### PROBLEM TO SOLVE
Set down every entry word for word. Omit the pictures.

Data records
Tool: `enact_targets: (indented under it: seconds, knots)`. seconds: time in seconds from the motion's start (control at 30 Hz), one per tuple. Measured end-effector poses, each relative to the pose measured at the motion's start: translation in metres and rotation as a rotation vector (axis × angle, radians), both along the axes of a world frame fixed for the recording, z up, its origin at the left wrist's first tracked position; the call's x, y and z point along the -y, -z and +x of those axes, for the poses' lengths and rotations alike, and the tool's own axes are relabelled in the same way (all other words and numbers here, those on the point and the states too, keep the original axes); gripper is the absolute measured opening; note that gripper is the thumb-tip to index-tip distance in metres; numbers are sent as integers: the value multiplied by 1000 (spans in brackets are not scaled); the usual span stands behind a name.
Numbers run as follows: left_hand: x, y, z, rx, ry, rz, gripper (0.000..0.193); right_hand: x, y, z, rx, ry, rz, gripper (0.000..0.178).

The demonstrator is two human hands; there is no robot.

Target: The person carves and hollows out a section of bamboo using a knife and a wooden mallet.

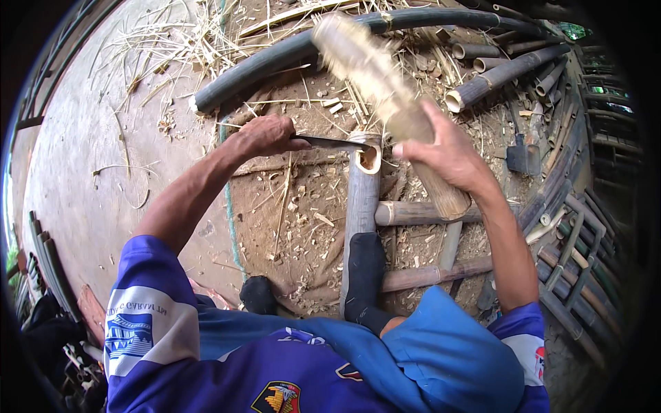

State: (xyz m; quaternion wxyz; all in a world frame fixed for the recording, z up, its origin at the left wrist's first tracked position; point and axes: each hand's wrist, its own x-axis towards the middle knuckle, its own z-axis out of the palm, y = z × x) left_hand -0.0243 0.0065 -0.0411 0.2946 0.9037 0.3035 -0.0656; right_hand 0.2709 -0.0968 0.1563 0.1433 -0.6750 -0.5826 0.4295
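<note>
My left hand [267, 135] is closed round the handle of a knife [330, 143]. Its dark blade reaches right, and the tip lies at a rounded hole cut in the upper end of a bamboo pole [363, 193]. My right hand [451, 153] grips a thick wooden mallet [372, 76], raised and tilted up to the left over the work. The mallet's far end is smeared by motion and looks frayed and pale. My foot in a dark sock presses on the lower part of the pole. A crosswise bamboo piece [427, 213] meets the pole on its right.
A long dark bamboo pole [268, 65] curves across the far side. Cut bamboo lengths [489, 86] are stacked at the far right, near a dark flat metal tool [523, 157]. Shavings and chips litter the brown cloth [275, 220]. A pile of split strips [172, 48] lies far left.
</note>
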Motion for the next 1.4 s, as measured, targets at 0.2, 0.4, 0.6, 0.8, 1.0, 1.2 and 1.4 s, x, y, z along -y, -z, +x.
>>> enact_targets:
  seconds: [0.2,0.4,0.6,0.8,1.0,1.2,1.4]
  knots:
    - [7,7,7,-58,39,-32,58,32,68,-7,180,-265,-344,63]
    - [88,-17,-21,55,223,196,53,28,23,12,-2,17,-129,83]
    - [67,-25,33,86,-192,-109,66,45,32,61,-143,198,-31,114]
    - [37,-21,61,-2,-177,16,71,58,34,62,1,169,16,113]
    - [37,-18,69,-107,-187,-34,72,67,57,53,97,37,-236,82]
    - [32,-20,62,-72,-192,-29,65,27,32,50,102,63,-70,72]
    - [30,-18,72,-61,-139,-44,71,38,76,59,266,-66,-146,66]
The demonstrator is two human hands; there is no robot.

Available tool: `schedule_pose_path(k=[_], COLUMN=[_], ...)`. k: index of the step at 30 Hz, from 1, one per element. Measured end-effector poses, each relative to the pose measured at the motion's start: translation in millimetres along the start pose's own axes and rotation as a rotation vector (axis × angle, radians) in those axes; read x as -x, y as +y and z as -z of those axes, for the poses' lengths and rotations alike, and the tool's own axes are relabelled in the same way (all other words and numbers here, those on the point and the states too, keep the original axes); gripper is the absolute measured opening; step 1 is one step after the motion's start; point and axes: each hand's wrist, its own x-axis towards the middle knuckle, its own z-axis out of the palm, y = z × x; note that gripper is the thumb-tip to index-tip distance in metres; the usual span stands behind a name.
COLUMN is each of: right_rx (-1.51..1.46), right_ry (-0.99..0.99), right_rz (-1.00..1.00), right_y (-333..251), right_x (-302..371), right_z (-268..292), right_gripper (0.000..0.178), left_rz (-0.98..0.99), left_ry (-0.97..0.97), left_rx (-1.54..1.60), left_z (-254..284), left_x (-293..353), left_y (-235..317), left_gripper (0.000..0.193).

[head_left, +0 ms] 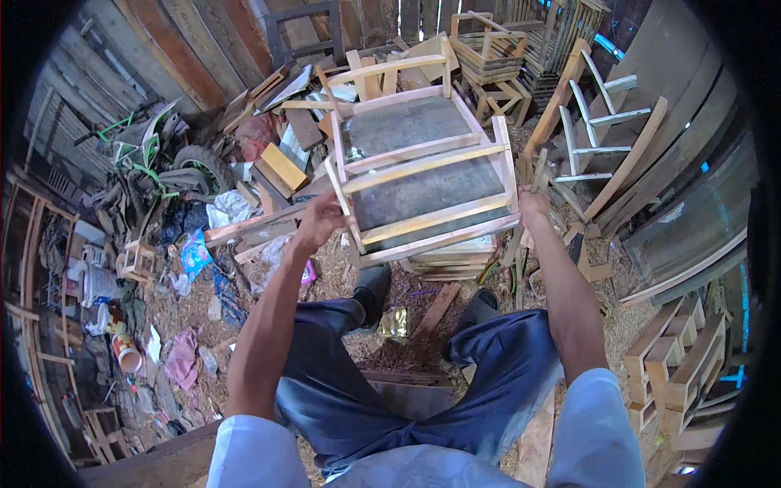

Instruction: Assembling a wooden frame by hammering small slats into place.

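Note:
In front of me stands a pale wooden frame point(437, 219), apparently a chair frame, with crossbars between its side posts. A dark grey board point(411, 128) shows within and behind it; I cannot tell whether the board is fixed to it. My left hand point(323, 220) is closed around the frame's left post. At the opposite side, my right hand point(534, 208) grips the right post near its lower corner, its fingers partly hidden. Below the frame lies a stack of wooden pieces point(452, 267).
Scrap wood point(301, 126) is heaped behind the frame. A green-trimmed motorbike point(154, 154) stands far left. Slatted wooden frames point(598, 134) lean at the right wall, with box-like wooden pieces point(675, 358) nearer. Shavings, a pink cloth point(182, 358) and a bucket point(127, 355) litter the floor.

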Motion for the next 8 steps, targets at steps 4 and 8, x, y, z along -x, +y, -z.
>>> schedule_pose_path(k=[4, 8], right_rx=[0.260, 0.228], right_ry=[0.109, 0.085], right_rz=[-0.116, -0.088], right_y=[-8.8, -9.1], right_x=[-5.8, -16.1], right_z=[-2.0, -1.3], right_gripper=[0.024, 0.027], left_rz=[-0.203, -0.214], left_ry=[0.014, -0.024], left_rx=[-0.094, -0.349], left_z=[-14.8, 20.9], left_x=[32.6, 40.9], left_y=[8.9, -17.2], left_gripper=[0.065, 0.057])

### RESULT OF THIS EXERCISE
Tool: `enact_targets: (indented under it: seconds, knots)`. seconds: time in seconds from the motion's start (control at 30 Hz), one per tuple. Measured end-effector poses, each relative to the pose measured at the motion's start: translation in metres and rotation as a rotation vector (axis × angle, radians), both along the axes of a world frame fixed for the recording, z up, its origin at the left wrist's first tracked position; the call's x, y and z point along the -y, -z and +x of those axes, for the poses' lengths and rotations alike, and the tool's own axes are relabelled in the same way (all other words and numbers here, those on the point and the states too, keep the original axes); gripper is the absolute measured opening; note that gripper is the thumb-tip to index-tip distance in metres; numbers are sent as integers: the value multiplied by 1000 (spans in brackets are not scaled); the usual span stands behind a name.
Numbers run as follows: left_hand: x, y, z, rx, ry, rz, gripper (0.000..0.193); right_hand: x, y, z, rx, ry, rz, gripper (0.000..0.178).

The demonstrator is two human hands; there is no robot.

Target: The person carves and hollows out a section of bamboo using a knife and a wooden mallet.


State: (xyz m; quaternion wxyz; all in a world frame fixed for the recording, z up, its origin at the left wrist's first tracked position; point and axes: each hand's wrist, its own x-axis towards the middle knuckle, its own z-axis out of the palm, y = z × x) left_hand -0.0243 0.0065 -0.0411 0.2946 0.9037 0.3035 -0.0656; right_hand 0.2709 -0.0968 0.1563 0.1433 -0.6750 -0.5826 0.4295
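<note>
My left hand [267, 135] is closed round the handle of a knife [330, 143]. Its dark blade reaches right, and the tip lies at a rounded hole cut in the upper end of a bamboo pole [363, 193]. My right hand [451, 153] grips a thick wooden mallet [372, 76], raised and tilted up to the left over the work. The mallet's far end is smeared by motion and looks frayed and pale. My foot in a dark sock presses on the lower part of the pole. A crosswise bamboo piece [427, 213] meets the pole on its right.
A long dark bamboo pole [268, 65] curves across the far side. Cut bamboo lengths [489, 86] are stacked at the far right, near a dark flat metal tool [523, 157]. Shavings and chips litter the brown cloth [275, 220]. A pile of split strips [172, 48] lies far left.
</note>
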Motion for the next 1.4 s, as measured, targets at 0.2, 0.4, 0.6, 0.8, 1.0, 1.2 and 1.4 s, x, y, z along -y, -z, +x.
>>> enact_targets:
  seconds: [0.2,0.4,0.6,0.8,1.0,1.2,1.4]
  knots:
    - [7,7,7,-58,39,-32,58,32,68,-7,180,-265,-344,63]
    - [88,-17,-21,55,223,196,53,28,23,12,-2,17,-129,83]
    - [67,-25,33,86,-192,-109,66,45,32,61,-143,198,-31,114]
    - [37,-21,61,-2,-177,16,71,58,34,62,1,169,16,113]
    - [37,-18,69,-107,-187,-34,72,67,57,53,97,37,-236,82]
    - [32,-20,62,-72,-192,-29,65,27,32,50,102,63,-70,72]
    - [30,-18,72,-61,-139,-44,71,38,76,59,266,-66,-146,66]
The demonstrator is two human hands; there is no robot.

Available tool: `schedule_pose_path(k=[_], COLUMN=[_], ...)`. k: index of the step at 30 Hz, from 1, one per element. Measured end-effector poses, each relative to the pose measured at the motion's start: translation in millimetres along the start pose's own axes and rotation as a rotation vector (axis × angle, radians) in those axes; read x as -x, y as +y and z as -z of those axes, for the poses' lengths and rotations alike, and the tool's own axes are relabelled in the same way (all other words and numbers here, those on the point and the states too, keep the original axes); gripper is the absolute measured opening; step 1 is one step after the motion's start; point and axes: each hand's wrist, its own x-axis towards the middle knuckle, its own z-axis out of the palm, y = z × x; note that gripper is the thumb-tip to index-tip distance in metres; the usual span stands behind a name.
COLUMN is each of: right_rx (-1.51..1.46), right_ry (-0.99..0.99), right_rz (-1.00..1.00), right_y (-333..251), right_x (-302..371), right_z (-268..292), right_gripper (0.000..0.178), left_rz (-0.98..0.99), left_ry (-0.97..0.97), left_rx (-1.54..1.60), left_z (-254..284), left_x (-293..353), left_y (-235..317), left_gripper (0.000..0.193).

[head_left, +0 ms] 

Instruction: Assembling a wooden frame by hammering small slats into place.

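Note:
In front of me stands a pale wooden frame point(437, 219), apparently a chair frame, with crossbars between its side posts. A dark grey board point(411, 128) shows within and behind it; I cannot tell whether the board is fixed to it. My left hand point(323, 220) is closed around the frame's left post. At the opposite side, my right hand point(534, 208) grips the right post near its lower corner, its fingers partly hidden. Below the frame lies a stack of wooden pieces point(452, 267).
Scrap wood point(301, 126) is heaped behind the frame. A green-trimmed motorbike point(154, 154) stands far left. Slatted wooden frames point(598, 134) lean at the right wall, with box-like wooden pieces point(675, 358) nearer. Shavings, a pink cloth point(182, 358) and a bucket point(127, 355) litter the floor.
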
Motion for the next 8 steps, targets at steps 4 and 8, x, y, z along -x, +y, -z.
>>> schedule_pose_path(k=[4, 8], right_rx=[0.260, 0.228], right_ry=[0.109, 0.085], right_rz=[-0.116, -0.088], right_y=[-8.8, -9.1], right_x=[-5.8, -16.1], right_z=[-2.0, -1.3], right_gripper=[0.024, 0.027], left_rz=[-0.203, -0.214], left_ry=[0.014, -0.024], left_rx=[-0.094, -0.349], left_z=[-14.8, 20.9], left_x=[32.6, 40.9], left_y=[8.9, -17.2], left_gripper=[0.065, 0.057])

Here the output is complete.